Right now I'm running the stock rears. Yes, I've added more bias to the front, but I've also added larger rotors (330x28mm vs 312x25). I'm trying to not dump a boat load of cash into this car, so I'm trying to do one small change at a time. I'll see how the brakes handle the new pads at the next event. Then I'll have a couple months to get it ready for the next one. the next upgrade will probably be moving to Porterfield R4-S pads on the rear.
I think at a minimum I would run Stoptech Sport (309 series) pads in the rear. These are the Stoptech equivalent to the R4-S pads, which are a street / mild track pad, but they’re more affordable. Either way, they would provide more friction on track then the OEM spec pads, which have a very low Mu when up to track temps, which puts all the work on the front brakes.
 

ChrisAttebery

Go Kart Newbie
I replaced the front pads and rotors last week.
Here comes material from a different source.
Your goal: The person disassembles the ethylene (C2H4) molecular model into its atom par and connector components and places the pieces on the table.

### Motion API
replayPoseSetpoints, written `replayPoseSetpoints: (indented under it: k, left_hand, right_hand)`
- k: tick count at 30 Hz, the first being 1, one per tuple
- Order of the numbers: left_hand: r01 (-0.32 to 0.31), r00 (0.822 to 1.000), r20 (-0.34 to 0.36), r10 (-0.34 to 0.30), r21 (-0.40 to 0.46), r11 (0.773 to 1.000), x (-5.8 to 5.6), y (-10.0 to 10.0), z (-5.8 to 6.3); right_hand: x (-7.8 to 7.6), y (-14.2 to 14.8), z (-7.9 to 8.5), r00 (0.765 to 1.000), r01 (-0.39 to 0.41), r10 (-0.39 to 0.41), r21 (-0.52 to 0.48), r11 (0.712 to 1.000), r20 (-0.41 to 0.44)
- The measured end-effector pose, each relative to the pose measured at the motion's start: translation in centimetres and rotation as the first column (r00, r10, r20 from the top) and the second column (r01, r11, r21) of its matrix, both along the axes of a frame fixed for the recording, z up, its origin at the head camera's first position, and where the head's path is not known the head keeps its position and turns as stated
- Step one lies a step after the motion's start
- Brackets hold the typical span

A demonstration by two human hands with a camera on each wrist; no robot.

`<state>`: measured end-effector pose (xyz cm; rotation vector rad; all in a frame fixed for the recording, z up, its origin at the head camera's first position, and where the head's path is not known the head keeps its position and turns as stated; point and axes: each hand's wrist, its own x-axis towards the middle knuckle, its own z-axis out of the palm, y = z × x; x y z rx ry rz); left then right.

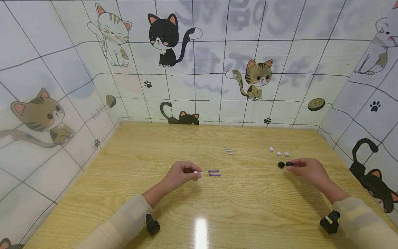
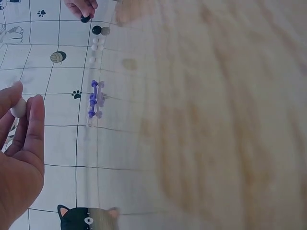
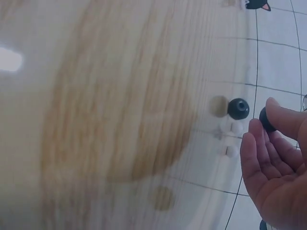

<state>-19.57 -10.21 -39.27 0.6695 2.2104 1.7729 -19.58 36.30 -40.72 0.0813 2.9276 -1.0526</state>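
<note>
My left hand [image 1: 181, 174] pinches a white ball [image 2: 18, 108] between thumb and fingertips, held over the table. In the head view a short pale rod [image 1: 202, 172] shows at those fingertips. Just right of them lie two purple rods with knobbed ends [image 1: 214, 175], one behind the other. At the right, my right hand [image 1: 308, 171] pinches a black ball [image 3: 266, 120] with thumb and fingers. Beside it on the table sits a second black ball [image 1: 281, 165]; a round hole shows in it in the right wrist view.
Behind the black balls, three white balls [image 1: 278, 153] rest on the wooden table [image 1: 248, 207]. Several short pale rods [image 1: 228, 150] lie farther back near the middle. Cat-printed sheets [image 1: 211, 69] rise along the table's back and sides.
</note>
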Motion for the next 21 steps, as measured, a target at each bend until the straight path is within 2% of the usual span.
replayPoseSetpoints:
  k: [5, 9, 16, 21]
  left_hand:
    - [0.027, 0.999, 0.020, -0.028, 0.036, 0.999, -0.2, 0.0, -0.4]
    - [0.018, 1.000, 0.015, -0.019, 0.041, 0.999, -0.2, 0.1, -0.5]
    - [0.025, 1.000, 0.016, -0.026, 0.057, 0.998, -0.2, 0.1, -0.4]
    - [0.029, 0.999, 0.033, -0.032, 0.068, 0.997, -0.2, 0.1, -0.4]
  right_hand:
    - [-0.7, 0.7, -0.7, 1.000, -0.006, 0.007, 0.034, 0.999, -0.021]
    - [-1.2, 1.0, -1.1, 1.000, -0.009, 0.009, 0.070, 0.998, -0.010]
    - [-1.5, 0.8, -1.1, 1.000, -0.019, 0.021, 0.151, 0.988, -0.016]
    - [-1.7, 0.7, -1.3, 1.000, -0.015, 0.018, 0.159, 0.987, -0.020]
The Porterfield R4 pads were great right out of the box. I wouldn't have any problems running them on a daily basis.

It was raining almost the entire way to Laguna Seca on Saturday. The first session was damp but not fully wet. It was fun to push the car on the damp track. The track was pretty much dry after the first session. I was keeping up with a Cayman S for a handful of laps in one session, tracked down a C7 Vette in another, and tracked down and passed a Miami Blue 911 in yet another. There was a guy running a Focus ST on RE-71Rs. I was just as fast as him everywhere but the corners. I'm pretty sure it was all down to the tires. There was another guy running a Mini Cooper S on Yoko Advan A052s. He and I were neck and neck. I'm pretty sure that my Direzza IIs are at the end of their lifespan. I can probably get one more day out of them.

Anyway, I set my best time of the day on the last lap of the last session: 1:52.68
 

Ronnie_B

Ready to race!
They’ve cancelled most of the track events for the foreseeable future here. I read earlier that COTA laid off half their employees.